### Data to process
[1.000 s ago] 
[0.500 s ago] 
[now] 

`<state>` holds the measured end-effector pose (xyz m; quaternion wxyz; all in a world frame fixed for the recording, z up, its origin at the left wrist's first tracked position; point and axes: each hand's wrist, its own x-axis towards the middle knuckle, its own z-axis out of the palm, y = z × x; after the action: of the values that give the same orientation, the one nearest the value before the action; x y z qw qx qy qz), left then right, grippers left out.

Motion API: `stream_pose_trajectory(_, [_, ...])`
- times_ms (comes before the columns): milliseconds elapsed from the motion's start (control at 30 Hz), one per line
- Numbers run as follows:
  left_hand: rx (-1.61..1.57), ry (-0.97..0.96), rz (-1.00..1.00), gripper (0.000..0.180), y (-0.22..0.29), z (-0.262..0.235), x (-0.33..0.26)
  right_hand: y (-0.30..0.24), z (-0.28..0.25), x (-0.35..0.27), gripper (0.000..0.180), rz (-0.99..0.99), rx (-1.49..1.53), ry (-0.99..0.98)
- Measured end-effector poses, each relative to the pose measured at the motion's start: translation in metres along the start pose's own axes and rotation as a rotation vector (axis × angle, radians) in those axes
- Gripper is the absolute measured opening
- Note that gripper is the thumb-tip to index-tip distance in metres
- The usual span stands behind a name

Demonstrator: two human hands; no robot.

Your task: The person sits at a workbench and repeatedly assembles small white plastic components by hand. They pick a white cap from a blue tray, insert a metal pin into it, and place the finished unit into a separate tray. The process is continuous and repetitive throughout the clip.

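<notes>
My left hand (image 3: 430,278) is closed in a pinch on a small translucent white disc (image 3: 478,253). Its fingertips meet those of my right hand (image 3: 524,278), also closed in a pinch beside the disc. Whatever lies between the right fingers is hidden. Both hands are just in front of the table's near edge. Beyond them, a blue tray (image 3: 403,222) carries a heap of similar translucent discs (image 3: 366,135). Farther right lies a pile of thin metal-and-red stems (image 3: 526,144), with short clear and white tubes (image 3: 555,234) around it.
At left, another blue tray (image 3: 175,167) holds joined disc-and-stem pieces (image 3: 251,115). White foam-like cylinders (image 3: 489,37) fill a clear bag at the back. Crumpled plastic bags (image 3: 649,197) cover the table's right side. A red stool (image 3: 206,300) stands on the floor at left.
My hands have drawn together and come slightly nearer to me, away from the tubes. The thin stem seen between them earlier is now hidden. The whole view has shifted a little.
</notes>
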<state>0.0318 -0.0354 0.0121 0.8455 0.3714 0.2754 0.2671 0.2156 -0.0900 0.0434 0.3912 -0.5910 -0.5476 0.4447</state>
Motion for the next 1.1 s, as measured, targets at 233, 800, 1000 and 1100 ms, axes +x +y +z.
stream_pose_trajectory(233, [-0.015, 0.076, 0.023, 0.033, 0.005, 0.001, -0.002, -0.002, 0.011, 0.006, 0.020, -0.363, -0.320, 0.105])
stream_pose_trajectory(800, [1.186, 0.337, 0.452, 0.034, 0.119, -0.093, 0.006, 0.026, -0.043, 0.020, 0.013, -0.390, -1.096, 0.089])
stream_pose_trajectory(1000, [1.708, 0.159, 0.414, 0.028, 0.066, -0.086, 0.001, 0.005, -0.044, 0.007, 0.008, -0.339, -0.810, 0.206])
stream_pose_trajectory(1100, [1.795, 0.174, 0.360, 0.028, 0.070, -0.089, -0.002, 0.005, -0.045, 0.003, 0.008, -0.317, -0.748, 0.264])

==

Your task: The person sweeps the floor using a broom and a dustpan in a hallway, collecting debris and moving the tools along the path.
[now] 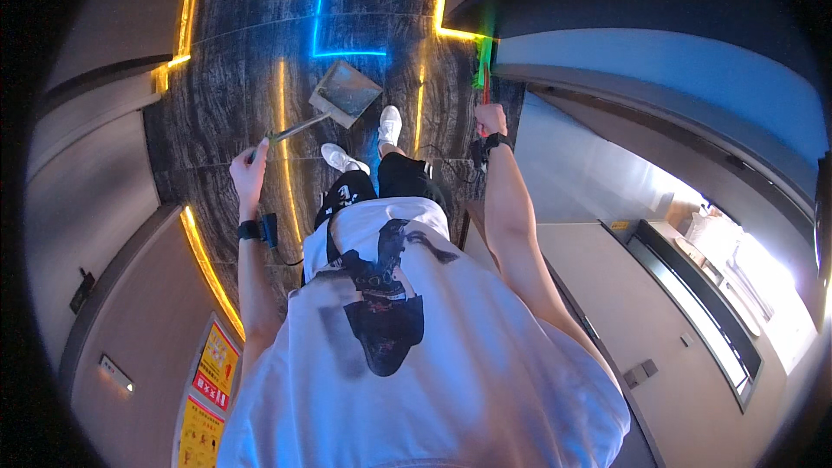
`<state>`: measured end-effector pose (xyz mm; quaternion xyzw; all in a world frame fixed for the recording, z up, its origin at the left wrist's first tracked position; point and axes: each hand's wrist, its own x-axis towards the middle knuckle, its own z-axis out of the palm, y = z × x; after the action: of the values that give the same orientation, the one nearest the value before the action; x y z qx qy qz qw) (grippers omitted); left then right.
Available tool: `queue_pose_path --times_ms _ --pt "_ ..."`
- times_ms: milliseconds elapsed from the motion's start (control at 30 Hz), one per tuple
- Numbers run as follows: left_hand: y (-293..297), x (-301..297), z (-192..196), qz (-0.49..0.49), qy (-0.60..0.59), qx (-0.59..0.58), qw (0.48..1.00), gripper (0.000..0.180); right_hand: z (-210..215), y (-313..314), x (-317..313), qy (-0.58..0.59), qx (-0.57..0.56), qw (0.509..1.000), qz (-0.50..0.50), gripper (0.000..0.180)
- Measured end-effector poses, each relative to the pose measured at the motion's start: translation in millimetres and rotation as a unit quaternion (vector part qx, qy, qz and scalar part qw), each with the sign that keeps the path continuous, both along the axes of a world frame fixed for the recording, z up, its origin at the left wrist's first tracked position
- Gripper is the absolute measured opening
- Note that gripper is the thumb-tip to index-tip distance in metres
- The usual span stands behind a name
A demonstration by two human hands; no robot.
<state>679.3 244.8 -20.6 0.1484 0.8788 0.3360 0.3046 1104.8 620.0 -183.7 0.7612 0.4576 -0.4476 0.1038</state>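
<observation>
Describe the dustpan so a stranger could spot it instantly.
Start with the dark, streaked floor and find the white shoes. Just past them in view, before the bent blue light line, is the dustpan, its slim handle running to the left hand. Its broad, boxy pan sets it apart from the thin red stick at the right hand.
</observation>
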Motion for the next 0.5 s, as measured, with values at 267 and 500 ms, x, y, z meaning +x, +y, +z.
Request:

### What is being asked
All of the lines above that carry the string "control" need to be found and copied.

### Output for this task
- times_ms (comes before the columns): milliseconds elapsed from the motion's start (control at 30 Hz), one per line
- times_ms: milliseconds elapsed from the motion's start (control at 30 Hz), one per tuple

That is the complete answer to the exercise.